Stored items
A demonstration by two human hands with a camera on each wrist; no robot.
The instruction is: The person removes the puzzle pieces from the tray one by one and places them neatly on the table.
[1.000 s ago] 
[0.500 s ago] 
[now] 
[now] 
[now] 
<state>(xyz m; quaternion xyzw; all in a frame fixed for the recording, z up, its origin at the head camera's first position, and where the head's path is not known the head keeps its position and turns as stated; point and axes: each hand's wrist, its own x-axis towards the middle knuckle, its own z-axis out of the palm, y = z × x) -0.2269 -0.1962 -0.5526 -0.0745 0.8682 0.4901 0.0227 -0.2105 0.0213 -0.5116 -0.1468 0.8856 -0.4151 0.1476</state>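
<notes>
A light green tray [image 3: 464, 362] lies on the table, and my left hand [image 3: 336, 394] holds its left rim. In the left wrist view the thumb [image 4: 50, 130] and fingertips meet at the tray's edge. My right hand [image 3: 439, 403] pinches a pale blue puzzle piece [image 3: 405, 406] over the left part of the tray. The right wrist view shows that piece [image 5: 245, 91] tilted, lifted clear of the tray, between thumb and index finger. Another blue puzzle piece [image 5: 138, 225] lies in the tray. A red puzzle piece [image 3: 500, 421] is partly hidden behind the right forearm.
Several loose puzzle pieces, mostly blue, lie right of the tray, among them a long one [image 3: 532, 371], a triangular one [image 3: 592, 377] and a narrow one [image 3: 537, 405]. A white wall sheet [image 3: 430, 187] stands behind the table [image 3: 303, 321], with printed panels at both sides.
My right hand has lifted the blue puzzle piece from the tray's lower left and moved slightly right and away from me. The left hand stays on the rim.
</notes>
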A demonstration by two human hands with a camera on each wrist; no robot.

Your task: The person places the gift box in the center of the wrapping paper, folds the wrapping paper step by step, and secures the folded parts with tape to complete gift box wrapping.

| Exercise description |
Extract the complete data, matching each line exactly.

| Output for this task |
A demonstration by two human hands with a camera on each wrist; no robot.
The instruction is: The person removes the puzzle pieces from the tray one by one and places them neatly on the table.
[1.000 s ago] 
[0.500 s ago] 
[now] 
[now] 
[now] 
<state>(xyz m; quaternion xyzw; all in a frame fixed for the recording, z up, its origin at the head camera's first position, and where the head's path is not known the head keeps its position and turns as stated; point and axes: each hand's wrist, its own x-axis towards the middle knuckle, its own z-axis out of the palm, y = z × x) -0.2269 -0.1962 -0.5526 -0.0745 0.8682 0.4901 0.0227 -0.2105 0.0213 -0.5116 -0.1468 0.8856 -0.4151 0.1476</state>
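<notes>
A light green tray [image 3: 464, 362] lies on the table, and my left hand [image 3: 336, 394] holds its left rim. In the left wrist view the thumb [image 4: 50, 130] and fingertips meet at the tray's edge. My right hand [image 3: 439, 403] pinches a pale blue puzzle piece [image 3: 405, 406] over the left part of the tray. The right wrist view shows that piece [image 5: 245, 91] tilted, lifted clear of the tray, between thumb and index finger. Another blue puzzle piece [image 5: 138, 225] lies in the tray. A red puzzle piece [image 3: 500, 421] is partly hidden behind the right forearm.
Several loose puzzle pieces, mostly blue, lie right of the tray, among them a long one [image 3: 532, 371], a triangular one [image 3: 592, 377] and a narrow one [image 3: 537, 405]. A white wall sheet [image 3: 430, 187] stands behind the table [image 3: 303, 321], with printed panels at both sides.
My right hand has lifted the blue puzzle piece from the tray's lower left and moved slightly right and away from me. The left hand stays on the rim.
</notes>
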A demonstration by two human hands with a camera on each wrist; no robot.

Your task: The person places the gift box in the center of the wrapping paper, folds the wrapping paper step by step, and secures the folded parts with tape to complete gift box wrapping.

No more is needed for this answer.